Add support for MySQL/MariaDB

jbax commented 4 years ago

Would it be possible to introduce support for other databases such as MySQL? I ask this because MySQL/MariaDB can produce binary logs from which we can read database changes as they are applied, and we can monitor these to produce "events" of interest, which can be filtered for specific conditions and then be broadcast to other applications in real time. This reduces the need for users of the cardano-db-sync to pool the database from time to time, and perform potentially slow, costly queries.

If you are happy with the idea I might even try to submit a PR with the changes required to introduce support for MySQL, as well as create the monitoring solution I just described above.

erikd commented 4 years ago

Theoretically it might be possible to introduce support for other databases, but:

I have a long list of features to add which are of much higher priority.
It would impose a significant extra configuration. maintenance and testing burden to make sure every single change works with all supported databases.

I ask this because MySQL/MariaDB can produce binary logs from which we can read database changes as they are applied, and we can monitor these to produce "events" of interest,

Could this not be done with PostgreSQL listeners? I would be willing to bet that whatever you already know how to do with MySQL can also be done with Postgres, but how it is done may be different.

erikd commented 4 years ago

@jbax Rather than ask for us to support MySQL, I think you would get much quicker results by specifying what you want to do rather than how you want to do it. By specifying what you want to do, it will be easier for me or someone else in the Cardano or PostgreSQL communities to help you.

jbax commented 4 years ago

The listener approach used by PostgreSQL is not the same as events may not be consumed (the listener may be offline). With binary logs you can have a "needle" pointing to the latest event consumed, and stop then resume the binary log reading process at will, moving the needle forward once the events were confirmed to be sent/consumed. Using that, you can also broadcast to multiple listeners which respond differently to whatever they get. More importantly, it adds no extra overhead to the database itself, as we are using a separate process reading from a binary file instead of burdening the database. That process can be even running from another server in the network instead of competing with the CPU and other resources used by the database.

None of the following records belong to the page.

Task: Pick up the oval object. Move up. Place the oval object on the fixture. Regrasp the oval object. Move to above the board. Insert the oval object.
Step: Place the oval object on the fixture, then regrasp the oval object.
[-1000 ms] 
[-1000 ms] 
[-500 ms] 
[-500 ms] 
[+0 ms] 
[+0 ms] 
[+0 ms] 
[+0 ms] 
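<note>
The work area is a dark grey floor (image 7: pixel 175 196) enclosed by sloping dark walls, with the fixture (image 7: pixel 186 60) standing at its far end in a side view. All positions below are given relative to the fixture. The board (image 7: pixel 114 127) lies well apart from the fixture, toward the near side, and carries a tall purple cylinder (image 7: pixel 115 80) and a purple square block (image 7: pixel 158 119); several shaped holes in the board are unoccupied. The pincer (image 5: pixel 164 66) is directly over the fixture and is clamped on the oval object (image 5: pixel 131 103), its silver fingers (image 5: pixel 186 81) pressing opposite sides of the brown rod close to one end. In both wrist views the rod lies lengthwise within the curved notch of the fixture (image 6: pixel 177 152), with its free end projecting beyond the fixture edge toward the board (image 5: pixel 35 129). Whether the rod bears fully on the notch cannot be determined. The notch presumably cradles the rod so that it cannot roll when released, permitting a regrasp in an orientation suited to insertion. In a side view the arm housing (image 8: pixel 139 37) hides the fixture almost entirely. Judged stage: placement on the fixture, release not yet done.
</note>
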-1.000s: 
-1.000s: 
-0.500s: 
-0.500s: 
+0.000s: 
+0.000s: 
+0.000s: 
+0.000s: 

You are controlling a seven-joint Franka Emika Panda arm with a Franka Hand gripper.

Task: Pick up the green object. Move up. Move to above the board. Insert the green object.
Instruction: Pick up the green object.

jbax commented 4 years ago

What I want to do is to receive updates from the database in real time, reliably. This can't be done reliably with triggers. Also I want to be very specific about which updates to get. For example I want my server to receive an update when a transfer of 100 ADA arrives at some wallet I specify, without having to poll the database for that. I might have thousands of pending transactions waiting, some probably abandoned (think about an online e-commerce checkout, and the user never pays), and I want to confirm when payments were made as fast as possible. Polling a database is not compatible with "as fast as possible"

erikd commented 4 years ago

I still think I need the bigger picture of what you want to do.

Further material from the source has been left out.